Like many other Disney movies from my childhood, Beauty and the Beast has an embedded problem of othering whoever is not considered white, straight, able, and healthy. So anyone who doesn’t fall into those categories is either a monster, a home appliance (unwillingly), someone with a major personality flaw, or a source of comic relief. I think that makes this film a suitable platform to talk about intersections of diversity.
But while the movie does have its problems, it simultaneously functions as a source of comfort for me. In the story, the protagonist is an independent thinker who doesn’t abide by heteronormative social values, and she falls in love with someone who is not human. They come to recognize each other as mutual outsiders from society. I particularly related to the Beast’s experience of isolation during my time in quarantine. While I was receiving chemo medicine, the most basic actions, like breathing or moving, became difficult. It was like my body wasn’t whole anymore. Thankfully I was still able to read (after five hours of brain-mush from my medication every day), and that allowed me to take my mind to other places. In difficult times, you seek comfort and perhaps cope with magical thinking, so reading and fantasy became my personal antidotes.

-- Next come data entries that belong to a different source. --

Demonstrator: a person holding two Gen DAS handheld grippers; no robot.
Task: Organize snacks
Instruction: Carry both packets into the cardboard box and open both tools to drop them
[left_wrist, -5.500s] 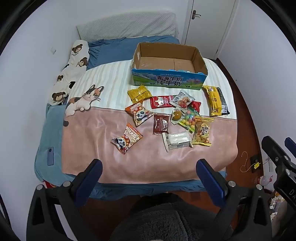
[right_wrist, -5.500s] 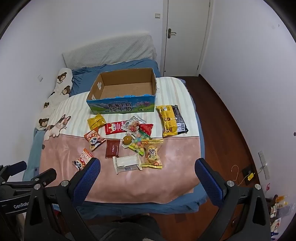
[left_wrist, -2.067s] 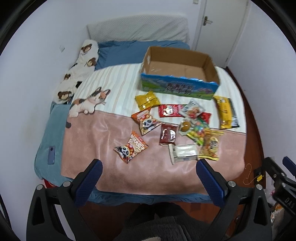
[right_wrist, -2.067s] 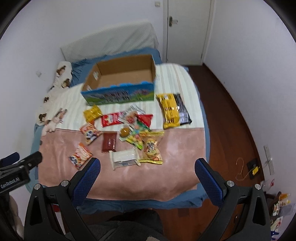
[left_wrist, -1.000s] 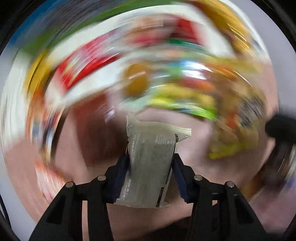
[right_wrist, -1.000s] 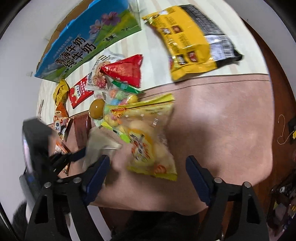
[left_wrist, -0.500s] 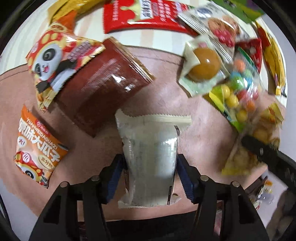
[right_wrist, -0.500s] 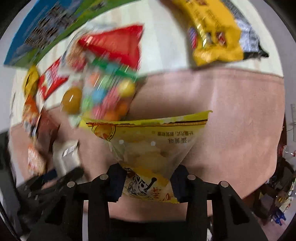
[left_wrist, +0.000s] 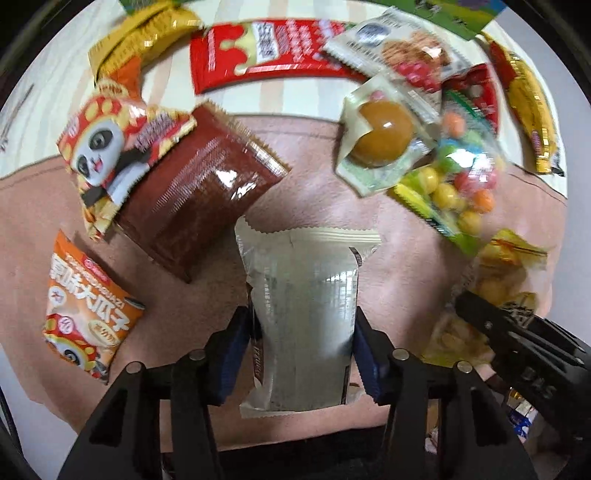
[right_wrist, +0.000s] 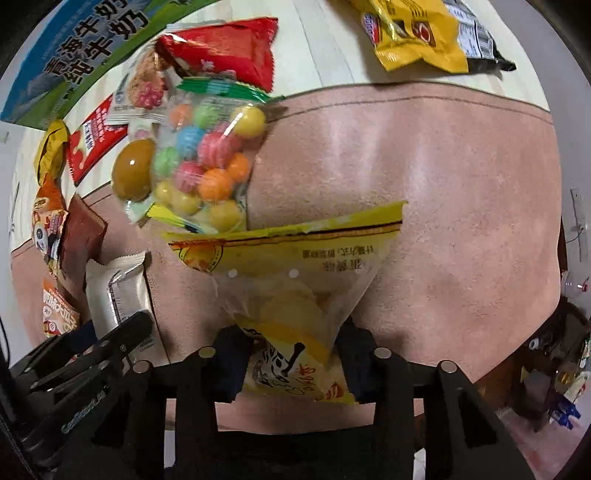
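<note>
Jaws of the left gripper (left_wrist: 303, 350) are closing on the silver pack (left_wrist: 301, 314), which lies flat on the pink blanket (left_wrist: 321, 166) with a blue pad against each long side. The right gripper (right_wrist: 291, 362), just to the right, is clenched on the near end of the yellow bag (right_wrist: 288, 295), whose clear middle shows pale chips. Both grippers point down at the bed.

Just beyond the silver pack to the left lies the brown pack (left_wrist: 195, 188), partly under the panda pack (left_wrist: 118, 147); an orange pack (left_wrist: 85, 310) sits nearer, at the left edge. Farther right, the candy bag (right_wrist: 203, 162) of coloured balls touches the yellow bag's far edge, beside a brown jelly cup (right_wrist: 133, 173). Beyond those lie red packs (right_wrist: 229, 48) and the box (right_wrist: 74, 55), its printed blue-green side facing us, on the striped sheet.
</note>
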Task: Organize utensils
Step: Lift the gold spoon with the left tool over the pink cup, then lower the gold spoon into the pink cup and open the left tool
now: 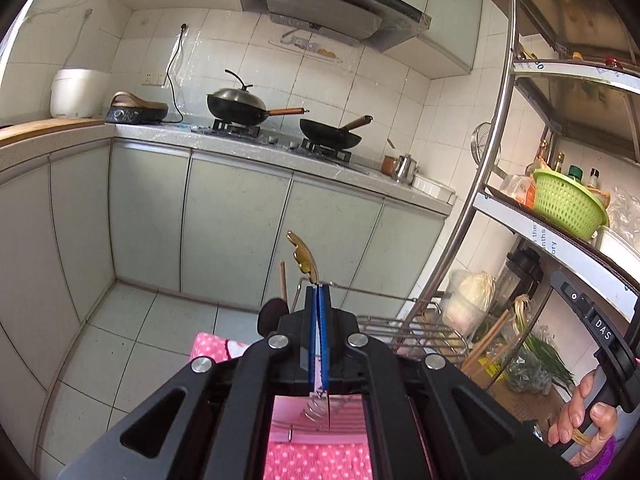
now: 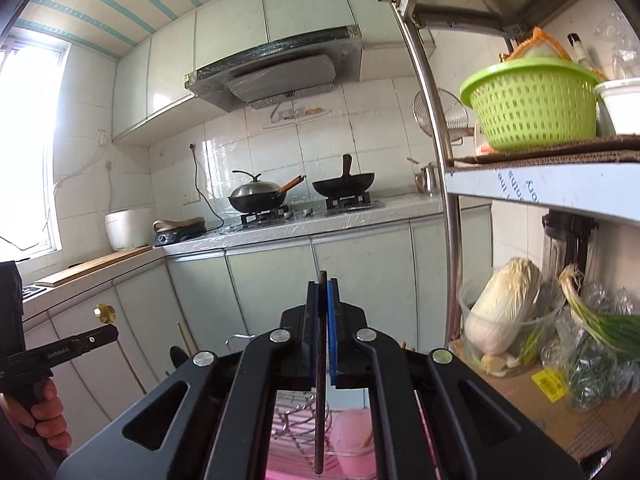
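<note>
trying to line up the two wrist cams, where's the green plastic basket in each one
Left wrist view: the green basket sits at the right edge, mid-height, on a shelf of the metal rack.
Right wrist view: the green basket is upper right, larger, on that shelf beside a white container.
Shared landmark: the lidded wok on the stove's left burner.

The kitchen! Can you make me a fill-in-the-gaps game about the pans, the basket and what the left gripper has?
1. The basket on the shelf is coloured ____.
2. On the stove, the lidded wok stands to the ____ of the open wok.
3. The left gripper is shut on a utensil whose colour is ____.

Missing words: green; left; gold
</note>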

There are clear distinctions in process and output in “Animal Fancy” and “While Removing the Garbage or Paying the Cleaner” to your previous works. Would you consider it to be a departure, an extension, or an evolution from your previous work?
I see them as a bridge between my old and new works, particularly in their utilization of readymades. And while many of these pieces are about the stimulation of time and tactility, I’m still trying to maintain the same conceptual rigor. I think it’s all about that balance for me now. When I’m putting together a readymade object, I think it through thoroughly and look at every object I have. Then as I begin compiling its form, the idea is composed and finalized in the process. It’s like going through this journey in my head that no one else knows about. But with the more tactile strategy, the idea that I want to execute is already fully formed. They both act as alternative forms of therapeutic release for me.